# Best unknown guitarist



## Rawpower (Jul 4, 2011)

I was in Nashville last year around this time and hit the bars Downtown. After several different bars and a few beers I walked into Roberts Western World. The house band was the Don Kelly band. They played for free from 7 to around ten. One of the best guitarist I've seen in a long time. More people need to hear about them. Just a great Bunch of guys and down to earth. I hope you enjoy this video. Also, if you know a great musician that need to be heard. By all means post a video. Enjoy! :cheers:


----------



## Gary (May 21, 2004)

LOVE the Gretch.


----------



## Gary (May 21, 2004)




----------



## Rawpower (Jul 4, 2011)




----------



## Jim Martin (Jun 3, 2009)

That is J.D. Simo on guitar. He is not exactly an "unknown" player. He has actually been playing since he was a pre-teen and had a sucessful blues tour going until he tried to turn it into a guitar busting rock show and lost a bunch of bookings.


----------



## Rawpower (Jul 4, 2011)

Jim Martin said:


> That is J.D. Simo on guitar. He is not exactly an "unknown" player. He has actually been playing since he was a pre-teen and had a sucessful blues tour going until he tried to turn it into a guitar busting rock show and lost a bunch of bookings.
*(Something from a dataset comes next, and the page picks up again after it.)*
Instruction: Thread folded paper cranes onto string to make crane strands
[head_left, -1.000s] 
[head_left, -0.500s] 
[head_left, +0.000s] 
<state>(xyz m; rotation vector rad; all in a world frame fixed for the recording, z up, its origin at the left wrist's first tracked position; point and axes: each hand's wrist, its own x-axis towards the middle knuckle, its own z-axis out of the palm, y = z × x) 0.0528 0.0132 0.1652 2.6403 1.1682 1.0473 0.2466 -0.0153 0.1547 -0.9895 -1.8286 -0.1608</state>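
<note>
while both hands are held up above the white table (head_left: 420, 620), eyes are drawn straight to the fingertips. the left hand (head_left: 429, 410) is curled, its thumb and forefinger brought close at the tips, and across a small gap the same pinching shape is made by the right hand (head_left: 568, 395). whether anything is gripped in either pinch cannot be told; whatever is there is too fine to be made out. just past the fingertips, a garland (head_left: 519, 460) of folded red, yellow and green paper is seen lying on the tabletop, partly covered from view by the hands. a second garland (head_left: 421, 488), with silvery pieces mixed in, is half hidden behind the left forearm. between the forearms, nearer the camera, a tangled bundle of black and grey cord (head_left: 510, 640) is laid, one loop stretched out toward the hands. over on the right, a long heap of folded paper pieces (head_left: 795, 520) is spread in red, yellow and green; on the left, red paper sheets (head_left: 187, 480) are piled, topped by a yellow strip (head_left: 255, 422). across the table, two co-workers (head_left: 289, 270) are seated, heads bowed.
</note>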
I never heard of him before that night. He just kicked A**. I though , Why isn't this guy signed yet?


----------



## Jim Martin (Jun 3, 2009)

Rawpower said:


> I never heard of him before that night. He just kicked A**. I though , Why isn't this guy signed yet?


Well, I like JD and he had been touring as solo since he was about 17. He shared he stage with BB King and others. He is a very accomplished player no doubt. As for his not being signed, he was, but he is young and he has a lot to learn about attitude. When he gets that resolved, he will be a force to be reckoned with....PM me if you want to discuss this further....Jim


----------



## Rawpower (Jul 4, 2011)

Sounds good.


----------